But an observer, especially a lawyer, could also have read in this
stricken man the signs of deep sorrow, the traces of grief which had
worn into this face, as drops of water from the sky falling on fine
marble at last destroy its beauty. A physician, an author, or a judge
might have discerned a whole drama at the sight of its sublime horror,
while the least charm was its resemblance to the grotesques which
artists amuse themselves by sketching on a corner of the lithographic
stone while chatting with a friend.
On seeing the attorney, the stranger started, with the convulsive thrill
that comes over a poet when a sudden noise rouses him from a fruitful
reverie in silence and at night. The old man hastily removed his hat and
rose to bow to the young man; the leather lining of his hat was
doubtless very greasy; his wig stuck to it without his noticing it, and

left his head bare, showing his skull horribly disfigured by a scar
beginning at the nape of the neck and ending over the right eye, a
prominent seam all across his head. The sudden removal of the dirty
wig which the poor man wore to hide this gash gave the two lawyers no
inclination to laugh, so horrible to behold was this riven skull. The first
idea suggested by the sight of this old wound was, "His intelligence
must have escaped through that cut."
"If this is not Colonel Chabert, he is some thorough-going trooper!"
thought Boucard.
"Monsieur," said Derville, "to whom have I the honor of speaking?"
"To Colonel Chabert."
"Which?"
"He who was killed at Eylau," replied the old man.
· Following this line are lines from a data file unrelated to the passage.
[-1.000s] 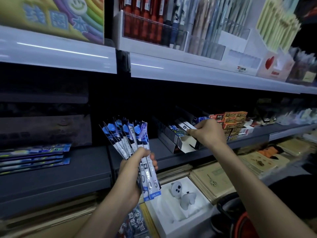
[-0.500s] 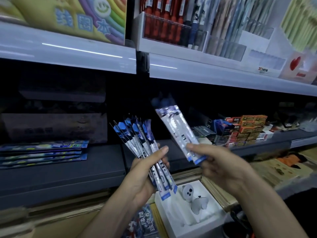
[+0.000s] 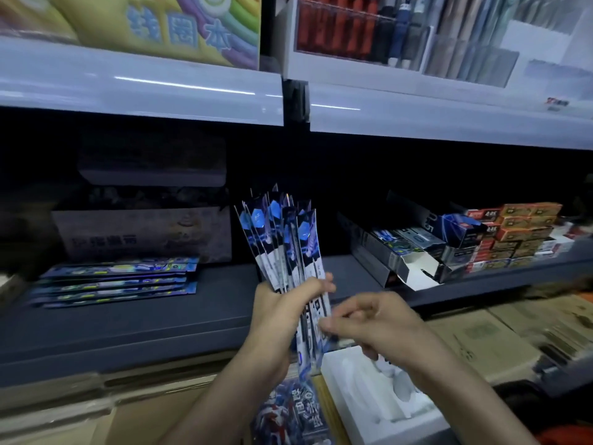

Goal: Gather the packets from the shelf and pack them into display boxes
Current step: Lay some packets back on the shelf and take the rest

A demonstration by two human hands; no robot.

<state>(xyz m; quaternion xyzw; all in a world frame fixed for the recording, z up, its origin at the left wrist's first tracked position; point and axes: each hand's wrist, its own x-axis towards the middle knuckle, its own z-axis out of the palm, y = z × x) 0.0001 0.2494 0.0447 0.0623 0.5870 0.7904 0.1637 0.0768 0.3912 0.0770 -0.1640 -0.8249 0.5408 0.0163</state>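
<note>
Blue packets gripped by left fingers — right fingers blurred, grip unclear — display box behind on shelf.

Dark shelf, middle tier. Left side: flat packets stacked lying down, with a cardboard box right behind them at the back. Right side: display boxes lying tilted, leaning on each other, one with a white end flap open near the front edge. Just right of those: small boxes, red and orange, stacked several high. White shelf above carries a clear pen rack.
</note>
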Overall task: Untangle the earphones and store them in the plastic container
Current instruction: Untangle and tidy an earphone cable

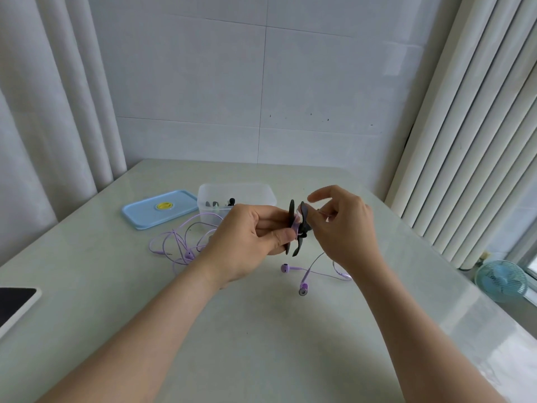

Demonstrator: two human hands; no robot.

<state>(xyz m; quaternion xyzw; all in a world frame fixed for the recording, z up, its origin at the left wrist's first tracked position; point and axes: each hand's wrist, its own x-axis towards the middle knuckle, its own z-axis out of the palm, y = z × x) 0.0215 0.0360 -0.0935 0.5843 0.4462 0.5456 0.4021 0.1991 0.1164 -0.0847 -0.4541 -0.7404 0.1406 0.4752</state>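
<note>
Pinching a black winder, the left hand holds firm; the right hand pinches the purple earphone cord. Risk: loose loops tighten into knots if pulled.

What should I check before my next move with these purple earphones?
1. Left hand grips the black winder: ok.
2. Right hand pinches the cable: ok.
3. Cable fully untangled: not ok, loops lie tangled on the table.
4. Container open, lid beside it: ok.
5. Earbuds free on the table: ok.
6. Room left inside container: cannot tell.
</note>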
On hearing this strange speech, the lawyer and his clerk glanced at each
other, as much as to say, "He is mad."
"Monsieur," the Colonel went on, "I wish to confide to you the secret
of my position."
A thing worthy of note is the natural intrepidity of lawyers. Whether
from the habit of receiving a great many persons, or from the deep
sense of the protection conferred on them by the law, or from
confidence in their missions, they enter everywhere, fearing nothing,
like priests and physicians. Derville signed to Boucard, who vanished.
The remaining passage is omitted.